Look through the data below and output, unchanged, every line from the one holding "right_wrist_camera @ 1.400" through the one holding "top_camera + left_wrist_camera", inclusive. Skip the pictures.
-- Opening Marker --
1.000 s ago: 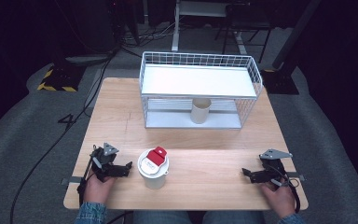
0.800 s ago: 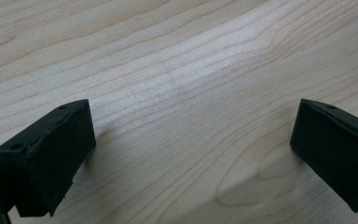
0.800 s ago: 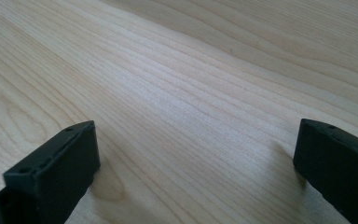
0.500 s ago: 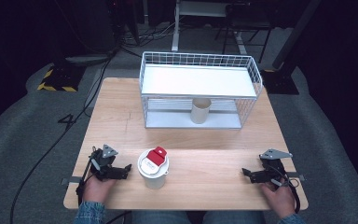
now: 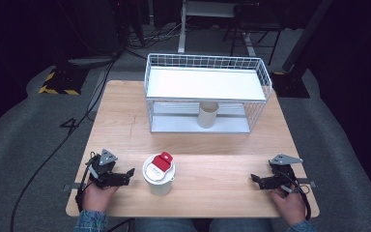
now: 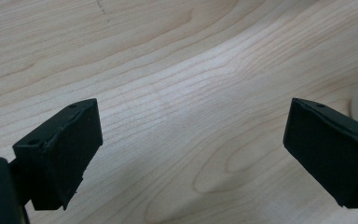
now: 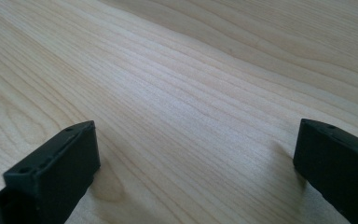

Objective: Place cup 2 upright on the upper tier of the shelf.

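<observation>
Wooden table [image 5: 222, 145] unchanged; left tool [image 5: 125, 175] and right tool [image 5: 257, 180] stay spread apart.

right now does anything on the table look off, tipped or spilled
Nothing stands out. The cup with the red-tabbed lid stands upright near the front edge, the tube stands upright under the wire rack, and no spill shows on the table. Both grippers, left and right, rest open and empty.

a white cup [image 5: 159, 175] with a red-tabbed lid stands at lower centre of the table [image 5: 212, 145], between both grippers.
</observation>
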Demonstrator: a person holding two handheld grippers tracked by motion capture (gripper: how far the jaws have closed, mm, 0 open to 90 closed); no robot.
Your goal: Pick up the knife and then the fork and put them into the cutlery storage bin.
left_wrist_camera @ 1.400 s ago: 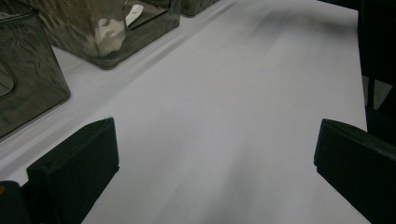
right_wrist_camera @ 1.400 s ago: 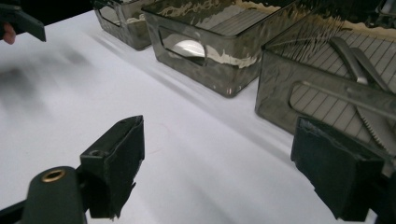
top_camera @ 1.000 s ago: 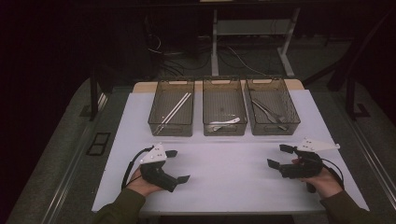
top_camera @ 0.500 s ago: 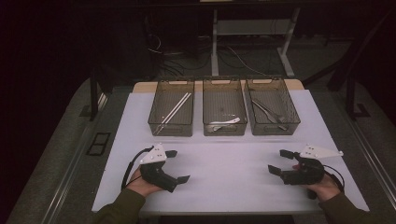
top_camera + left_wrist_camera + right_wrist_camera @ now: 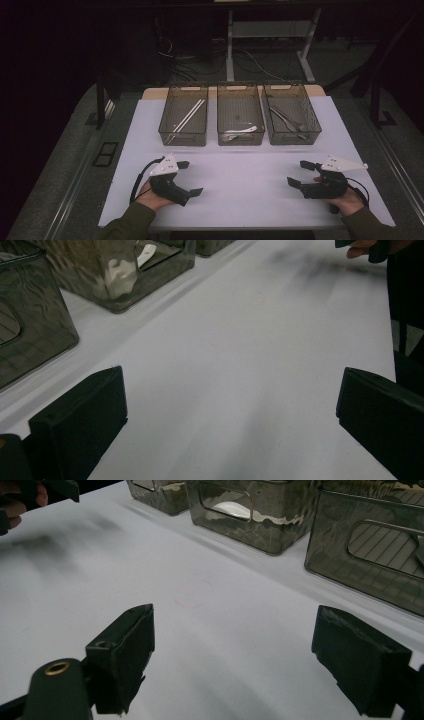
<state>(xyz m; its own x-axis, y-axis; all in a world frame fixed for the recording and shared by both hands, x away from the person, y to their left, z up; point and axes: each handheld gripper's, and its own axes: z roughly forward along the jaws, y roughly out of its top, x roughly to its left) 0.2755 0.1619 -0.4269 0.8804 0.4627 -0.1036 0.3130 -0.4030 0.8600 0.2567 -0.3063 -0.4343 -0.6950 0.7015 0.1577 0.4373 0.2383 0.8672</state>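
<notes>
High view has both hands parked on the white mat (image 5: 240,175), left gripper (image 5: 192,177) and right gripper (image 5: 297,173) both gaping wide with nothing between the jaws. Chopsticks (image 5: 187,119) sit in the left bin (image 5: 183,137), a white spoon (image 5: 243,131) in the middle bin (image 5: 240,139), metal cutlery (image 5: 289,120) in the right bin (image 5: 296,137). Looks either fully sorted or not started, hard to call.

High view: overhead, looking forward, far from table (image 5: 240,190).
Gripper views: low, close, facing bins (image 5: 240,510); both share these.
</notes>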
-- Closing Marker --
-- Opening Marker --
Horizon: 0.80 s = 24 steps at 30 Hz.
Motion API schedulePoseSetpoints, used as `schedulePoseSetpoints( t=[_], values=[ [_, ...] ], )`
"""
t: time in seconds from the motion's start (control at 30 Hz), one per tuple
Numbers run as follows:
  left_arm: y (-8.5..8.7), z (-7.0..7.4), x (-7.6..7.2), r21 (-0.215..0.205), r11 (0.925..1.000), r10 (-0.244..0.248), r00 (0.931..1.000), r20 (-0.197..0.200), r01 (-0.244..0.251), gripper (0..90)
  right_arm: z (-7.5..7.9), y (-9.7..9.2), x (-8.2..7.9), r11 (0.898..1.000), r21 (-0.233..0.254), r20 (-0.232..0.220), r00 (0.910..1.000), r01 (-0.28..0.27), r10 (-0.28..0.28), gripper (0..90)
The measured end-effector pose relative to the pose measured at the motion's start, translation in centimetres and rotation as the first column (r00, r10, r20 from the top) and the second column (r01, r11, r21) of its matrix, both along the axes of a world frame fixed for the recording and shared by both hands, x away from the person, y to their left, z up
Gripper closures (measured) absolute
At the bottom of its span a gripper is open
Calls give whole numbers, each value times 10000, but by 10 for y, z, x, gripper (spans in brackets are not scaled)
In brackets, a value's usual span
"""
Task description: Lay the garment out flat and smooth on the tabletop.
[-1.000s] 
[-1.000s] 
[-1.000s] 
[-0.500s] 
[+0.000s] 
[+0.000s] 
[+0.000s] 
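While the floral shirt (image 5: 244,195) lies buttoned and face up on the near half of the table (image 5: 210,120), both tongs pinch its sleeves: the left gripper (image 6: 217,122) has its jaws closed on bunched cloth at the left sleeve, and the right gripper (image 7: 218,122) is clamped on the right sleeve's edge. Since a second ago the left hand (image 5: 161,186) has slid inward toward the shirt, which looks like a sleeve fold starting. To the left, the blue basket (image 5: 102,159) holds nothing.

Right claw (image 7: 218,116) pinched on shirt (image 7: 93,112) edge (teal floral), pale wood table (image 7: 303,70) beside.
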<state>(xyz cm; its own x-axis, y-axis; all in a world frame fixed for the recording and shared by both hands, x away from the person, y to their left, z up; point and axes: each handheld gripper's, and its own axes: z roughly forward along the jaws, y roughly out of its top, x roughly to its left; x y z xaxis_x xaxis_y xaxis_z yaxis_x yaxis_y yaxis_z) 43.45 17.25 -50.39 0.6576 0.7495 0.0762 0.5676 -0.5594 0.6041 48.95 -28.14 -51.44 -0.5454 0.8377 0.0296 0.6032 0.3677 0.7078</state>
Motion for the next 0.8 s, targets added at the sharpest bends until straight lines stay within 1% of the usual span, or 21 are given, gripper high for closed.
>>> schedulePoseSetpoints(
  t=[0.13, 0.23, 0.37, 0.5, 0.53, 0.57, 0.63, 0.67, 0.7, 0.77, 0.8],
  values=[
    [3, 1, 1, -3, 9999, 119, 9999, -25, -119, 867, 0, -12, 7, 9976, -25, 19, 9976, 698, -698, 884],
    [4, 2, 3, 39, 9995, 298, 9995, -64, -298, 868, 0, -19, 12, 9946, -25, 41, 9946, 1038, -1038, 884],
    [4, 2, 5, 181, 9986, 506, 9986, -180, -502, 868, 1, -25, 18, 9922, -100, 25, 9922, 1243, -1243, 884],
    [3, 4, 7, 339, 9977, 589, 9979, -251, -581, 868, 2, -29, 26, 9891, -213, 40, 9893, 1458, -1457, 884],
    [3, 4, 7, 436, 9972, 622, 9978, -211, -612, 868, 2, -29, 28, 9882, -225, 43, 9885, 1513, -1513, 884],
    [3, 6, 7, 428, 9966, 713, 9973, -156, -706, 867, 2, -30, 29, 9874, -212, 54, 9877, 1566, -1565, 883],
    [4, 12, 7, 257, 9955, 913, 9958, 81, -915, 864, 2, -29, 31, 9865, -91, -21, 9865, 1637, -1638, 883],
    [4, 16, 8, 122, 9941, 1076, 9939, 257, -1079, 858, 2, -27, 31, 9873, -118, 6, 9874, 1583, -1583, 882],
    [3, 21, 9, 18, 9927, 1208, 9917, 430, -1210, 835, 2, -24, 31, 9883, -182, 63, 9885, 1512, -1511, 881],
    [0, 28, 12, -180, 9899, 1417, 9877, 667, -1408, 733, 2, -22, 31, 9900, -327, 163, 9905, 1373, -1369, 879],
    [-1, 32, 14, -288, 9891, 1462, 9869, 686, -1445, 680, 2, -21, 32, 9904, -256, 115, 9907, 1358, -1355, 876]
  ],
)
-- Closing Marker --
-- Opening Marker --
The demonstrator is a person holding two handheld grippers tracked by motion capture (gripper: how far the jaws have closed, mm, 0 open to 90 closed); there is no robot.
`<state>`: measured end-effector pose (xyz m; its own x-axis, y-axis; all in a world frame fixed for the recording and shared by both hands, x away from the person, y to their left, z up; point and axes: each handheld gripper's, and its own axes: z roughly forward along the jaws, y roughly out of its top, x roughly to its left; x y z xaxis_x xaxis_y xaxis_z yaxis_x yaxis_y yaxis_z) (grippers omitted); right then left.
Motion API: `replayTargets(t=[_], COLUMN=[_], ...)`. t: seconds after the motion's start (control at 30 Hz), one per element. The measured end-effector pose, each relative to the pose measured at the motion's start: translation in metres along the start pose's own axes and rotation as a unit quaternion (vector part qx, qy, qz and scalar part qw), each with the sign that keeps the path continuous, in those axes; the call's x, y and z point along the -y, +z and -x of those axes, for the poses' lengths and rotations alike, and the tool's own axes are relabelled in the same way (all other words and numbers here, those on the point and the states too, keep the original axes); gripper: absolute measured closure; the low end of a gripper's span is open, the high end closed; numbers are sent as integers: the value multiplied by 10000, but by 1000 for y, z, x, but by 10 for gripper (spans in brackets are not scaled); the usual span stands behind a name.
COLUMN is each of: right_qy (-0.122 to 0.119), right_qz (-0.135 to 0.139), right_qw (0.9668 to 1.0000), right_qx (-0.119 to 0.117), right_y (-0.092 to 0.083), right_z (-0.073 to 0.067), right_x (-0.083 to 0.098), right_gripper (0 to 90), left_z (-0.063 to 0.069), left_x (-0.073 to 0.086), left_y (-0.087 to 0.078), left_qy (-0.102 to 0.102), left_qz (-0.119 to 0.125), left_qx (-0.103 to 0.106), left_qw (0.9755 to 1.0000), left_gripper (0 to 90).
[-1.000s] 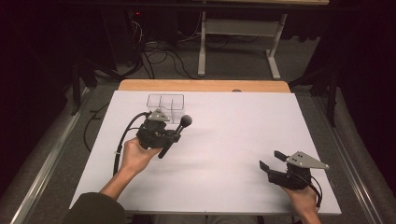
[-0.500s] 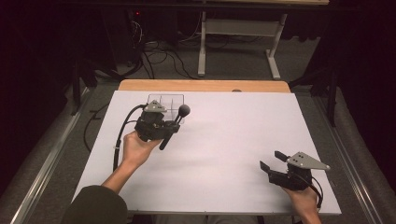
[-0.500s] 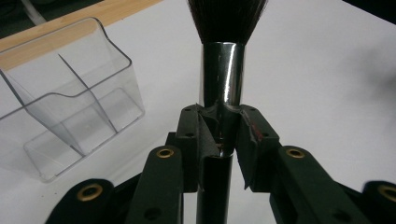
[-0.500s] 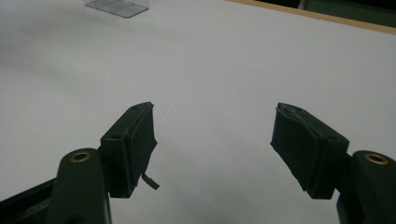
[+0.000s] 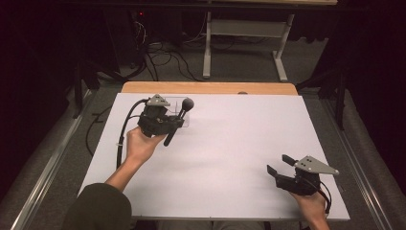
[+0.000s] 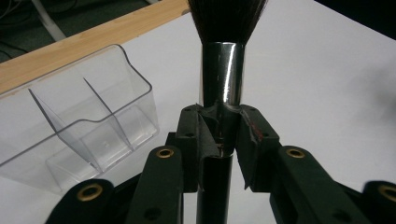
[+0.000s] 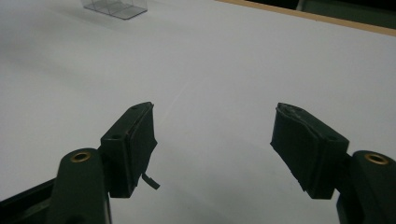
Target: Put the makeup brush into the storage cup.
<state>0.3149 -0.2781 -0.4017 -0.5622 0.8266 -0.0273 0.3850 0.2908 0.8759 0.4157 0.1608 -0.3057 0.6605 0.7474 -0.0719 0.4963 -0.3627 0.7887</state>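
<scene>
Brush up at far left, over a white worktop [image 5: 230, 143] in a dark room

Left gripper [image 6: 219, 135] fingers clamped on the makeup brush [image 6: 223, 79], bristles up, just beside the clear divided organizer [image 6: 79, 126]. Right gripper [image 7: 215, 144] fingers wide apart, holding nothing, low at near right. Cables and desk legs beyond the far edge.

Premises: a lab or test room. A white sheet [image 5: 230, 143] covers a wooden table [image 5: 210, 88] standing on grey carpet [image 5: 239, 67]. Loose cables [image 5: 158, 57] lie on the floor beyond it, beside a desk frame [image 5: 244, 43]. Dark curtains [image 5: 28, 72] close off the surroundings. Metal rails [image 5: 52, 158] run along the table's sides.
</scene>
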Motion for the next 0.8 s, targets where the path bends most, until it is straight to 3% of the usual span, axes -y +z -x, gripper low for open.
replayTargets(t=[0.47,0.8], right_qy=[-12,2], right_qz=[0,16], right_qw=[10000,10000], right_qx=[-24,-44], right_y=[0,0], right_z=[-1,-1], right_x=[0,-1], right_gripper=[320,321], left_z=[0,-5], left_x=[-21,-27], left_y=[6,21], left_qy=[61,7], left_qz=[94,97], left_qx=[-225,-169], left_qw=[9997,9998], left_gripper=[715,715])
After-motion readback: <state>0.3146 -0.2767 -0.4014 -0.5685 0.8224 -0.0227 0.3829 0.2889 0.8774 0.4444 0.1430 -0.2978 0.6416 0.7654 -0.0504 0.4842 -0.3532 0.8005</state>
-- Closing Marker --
(Solution to this problem):
right_wrist_camera @ 1.400 s ago: 
top_camera @ 1.000 s ago: 
top_camera @ 0.500 s ago: 
top_camera + left_wrist_camera + right_wrist_camera @ now: 

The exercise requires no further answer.